PROMPT: Scan the entries for the word "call", and copy every line where it appears.

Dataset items
↓↓↓

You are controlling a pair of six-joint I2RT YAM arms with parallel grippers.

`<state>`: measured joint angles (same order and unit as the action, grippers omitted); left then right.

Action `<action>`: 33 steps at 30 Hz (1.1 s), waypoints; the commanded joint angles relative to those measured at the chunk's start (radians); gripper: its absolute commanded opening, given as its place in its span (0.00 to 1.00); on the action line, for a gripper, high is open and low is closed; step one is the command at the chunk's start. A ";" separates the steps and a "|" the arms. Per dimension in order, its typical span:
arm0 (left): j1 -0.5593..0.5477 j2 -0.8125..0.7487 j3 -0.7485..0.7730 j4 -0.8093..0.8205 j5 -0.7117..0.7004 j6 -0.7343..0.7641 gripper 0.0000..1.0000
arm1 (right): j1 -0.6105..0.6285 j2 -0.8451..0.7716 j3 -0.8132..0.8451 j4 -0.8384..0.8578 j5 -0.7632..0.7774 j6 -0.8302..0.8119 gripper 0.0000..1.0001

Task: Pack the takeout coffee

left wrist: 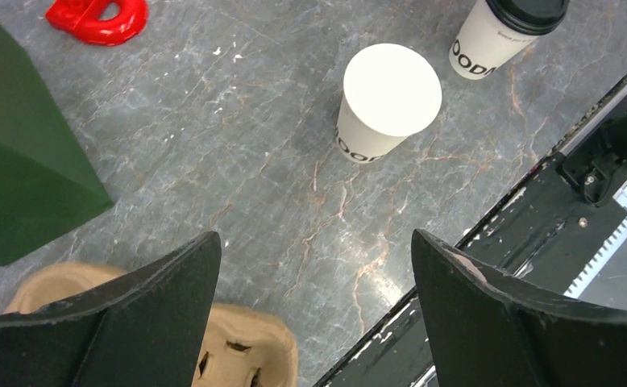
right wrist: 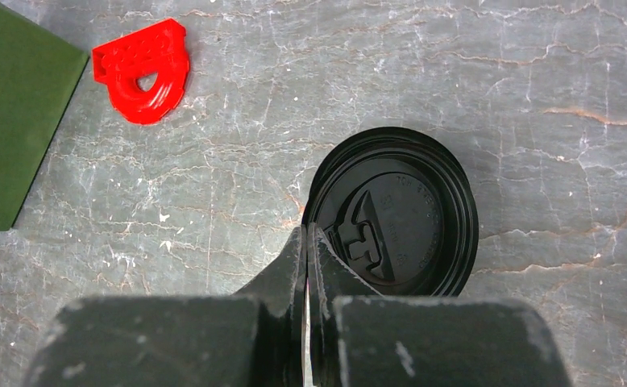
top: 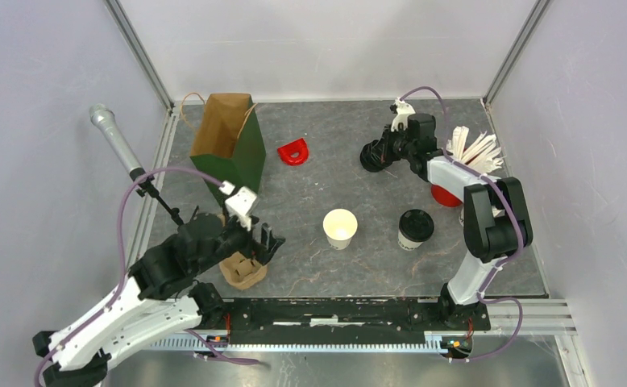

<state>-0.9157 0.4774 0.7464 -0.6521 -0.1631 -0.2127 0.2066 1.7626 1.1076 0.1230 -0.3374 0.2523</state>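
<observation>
The right gripper (right wrist: pixel 306 235) is fully closed, and its tips appear to pinch the rim of a loose round black plastic lid (right wrist: pixel 399 218) at the far side of the table, right of centre. Caution: a hold on so thin an edge may let the lid swivel or drop. Pressed down off-centre, it could tip the open cream paper cup (top: pixel 340 228), which stands unlidded mid-table. The finished takeout coffee, a cream-white paper cup with a black lid (top: pixel 416 228), stands just right of that cup, apart from it and not yet packed. The left gripper (left wrist: pixel 314 242) is spread wide and holds nothing. It hovers above the tan moulded-pulp cup carrier (top: pixel 242 272) at near left, and a low pass could shove the carrier (it looks very light). The right arm passes close to the red cup of white sticks (top: pixel 444 196), so a swing may topple it. The surface is a dark grey stone-patterned tabletop (top: pixel 326 185) with pale veins, hard and probably slick. Pale lilac wall panels (top: pixel 44 121) in metal framing enclose it, and a grey microphone on a stand (top: pixel 113 133) stands at left.
</observation>
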 commanded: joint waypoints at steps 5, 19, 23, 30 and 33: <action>0.001 0.481 0.403 0.144 0.015 -0.114 0.87 | 0.000 -0.049 0.000 0.031 -0.027 -0.068 0.00; 0.205 1.149 0.597 0.631 0.158 -0.479 0.62 | -0.001 -0.113 -0.076 0.094 -0.079 -0.157 0.00; 0.255 1.283 0.609 0.765 0.260 -0.541 0.64 | -0.001 -0.107 -0.082 0.110 -0.109 -0.155 0.00; 0.282 1.452 0.696 0.887 0.380 -0.529 0.65 | -0.001 -0.076 -0.065 0.100 -0.115 -0.170 0.00; 0.291 1.519 0.743 0.875 0.379 -0.539 0.64 | -0.001 -0.074 -0.063 0.096 -0.105 -0.180 0.00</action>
<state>-0.6304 1.9419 1.3960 0.1165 0.1623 -0.7185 0.2077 1.6863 1.0317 0.1802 -0.4370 0.1013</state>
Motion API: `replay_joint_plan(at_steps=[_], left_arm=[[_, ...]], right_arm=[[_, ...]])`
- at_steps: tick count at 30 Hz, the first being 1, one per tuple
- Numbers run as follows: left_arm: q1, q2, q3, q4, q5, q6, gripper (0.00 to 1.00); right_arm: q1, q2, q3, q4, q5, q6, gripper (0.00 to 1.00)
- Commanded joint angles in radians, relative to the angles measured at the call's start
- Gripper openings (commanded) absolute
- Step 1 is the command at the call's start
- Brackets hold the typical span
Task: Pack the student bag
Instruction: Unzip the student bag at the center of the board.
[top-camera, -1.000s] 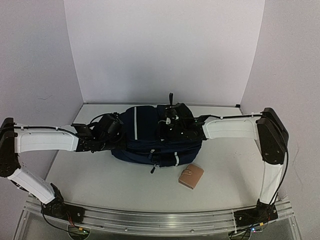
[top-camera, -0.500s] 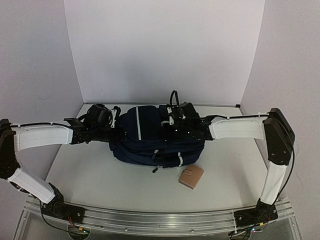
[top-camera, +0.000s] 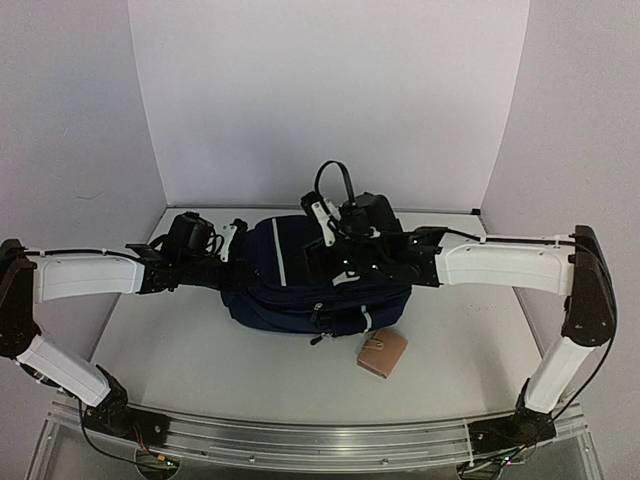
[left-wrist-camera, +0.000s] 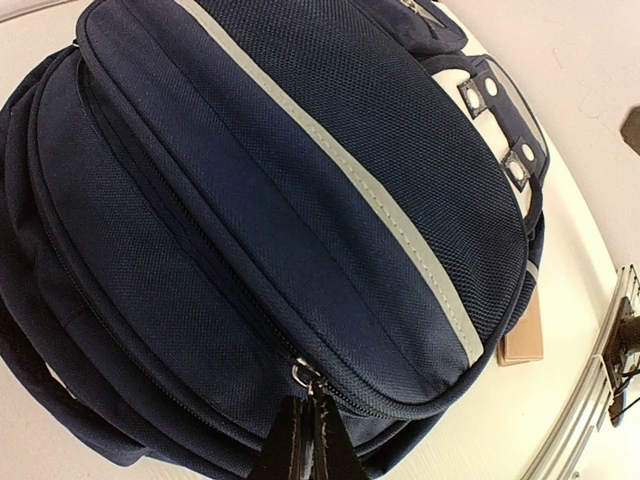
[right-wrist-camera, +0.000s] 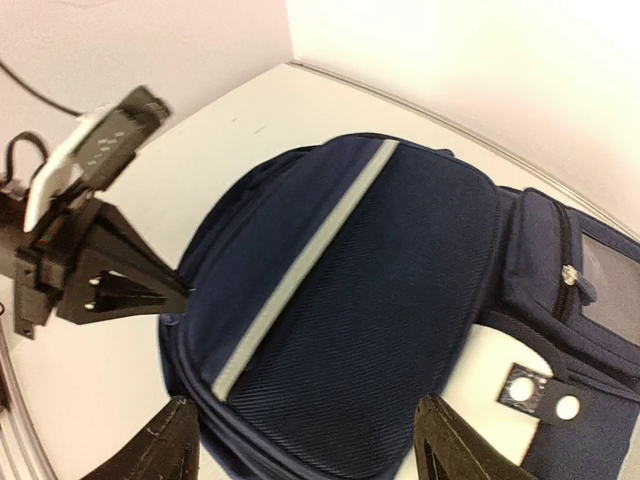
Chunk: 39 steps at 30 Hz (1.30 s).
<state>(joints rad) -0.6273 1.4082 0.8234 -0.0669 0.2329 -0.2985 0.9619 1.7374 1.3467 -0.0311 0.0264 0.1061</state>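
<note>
As seen from above, at the middle of the white table (top-camera: 170, 340), between the two arms: student bag (top-camera: 255, 278), navy, lying down, long side across the view. Zipped shut along every seam in view. White stripe (left-wrist-camera: 330, 170) along the upper face; white patch (left-wrist-camera: 495, 130) with metal rivets on the front pocket, toward the right arm's side. At the left end of the student bag: left gripper (top-camera: 233, 243), closed, fingertips (left-wrist-camera: 290, 450) pressed together right at a metal zipper slider (left-wrist-camera: 300, 372); whether pinching a pull tab, cannot tell. Over the right half: right gripper (top-camera: 325, 242), open, fingers (right-wrist-camera: 160, 445) spread wide to either side of the striped face, pointing down at it; contact with the fabric not discernible. Just behind that gripper, a thin black loop (top-camera: 335, 180) standing up; strap or cable, cannot tell. Just beside the near right edge of the student bag: small tan case (top-camera: 382, 353), flat on the table, clasp side up; in the left wrist view, only its edge showing past the navy fabric. Along the near table edge: aluminium rail (top-camera: 300, 435) carrying both arm bases.
</note>
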Motion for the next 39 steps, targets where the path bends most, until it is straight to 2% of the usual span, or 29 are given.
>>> replay_joint_plan(at_steps=[1,8,16,22,23,27,30,34,39], left_arm=[[-0.003,-0.028,0.008,0.038,-0.01,-0.013,0.0],[-0.003,-0.036,0.006,0.018,-0.05,-0.027,0.0],[-0.003,-0.053,-0.01,0.028,-0.056,-0.037,0.0],[-0.003,-0.046,-0.012,0.044,-0.065,-0.046,0.0],[-0.003,-0.044,-0.012,0.047,-0.066,-0.046,0.0],[-0.003,-0.041,-0.016,0.049,-0.095,-0.039,0.0],[-0.001,-0.041,-0.011,0.044,-0.162,-0.04,0.0],[0.021,-0.008,0.007,0.038,-0.223,-0.041,0.0],[0.082,0.021,0.016,0.082,-0.21,-0.045,0.0]], right_arm=[[0.067,0.077,0.084,0.046,0.075,-0.11,0.74],[0.135,0.211,0.204,0.051,0.125,-0.213,0.78],[0.145,0.333,0.28,0.04,0.217,-0.3,0.69],[0.145,0.399,0.317,0.04,0.298,-0.34,0.58],[0.145,0.41,0.327,0.04,0.327,-0.341,0.55],[0.147,0.416,0.336,0.044,0.381,-0.342,0.21],[0.148,0.389,0.308,0.057,0.375,-0.334,0.01],[0.15,0.331,0.241,0.07,0.355,-0.308,0.0],[0.152,0.224,0.104,0.095,0.304,-0.253,0.0]])
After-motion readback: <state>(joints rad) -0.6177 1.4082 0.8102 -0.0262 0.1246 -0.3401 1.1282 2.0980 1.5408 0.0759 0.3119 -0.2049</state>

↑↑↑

WRITTEN RESPONSE:
- Commanded joint angles in radians, relative to the angles measured at the call's start
- Step 1 is the command at the call's start

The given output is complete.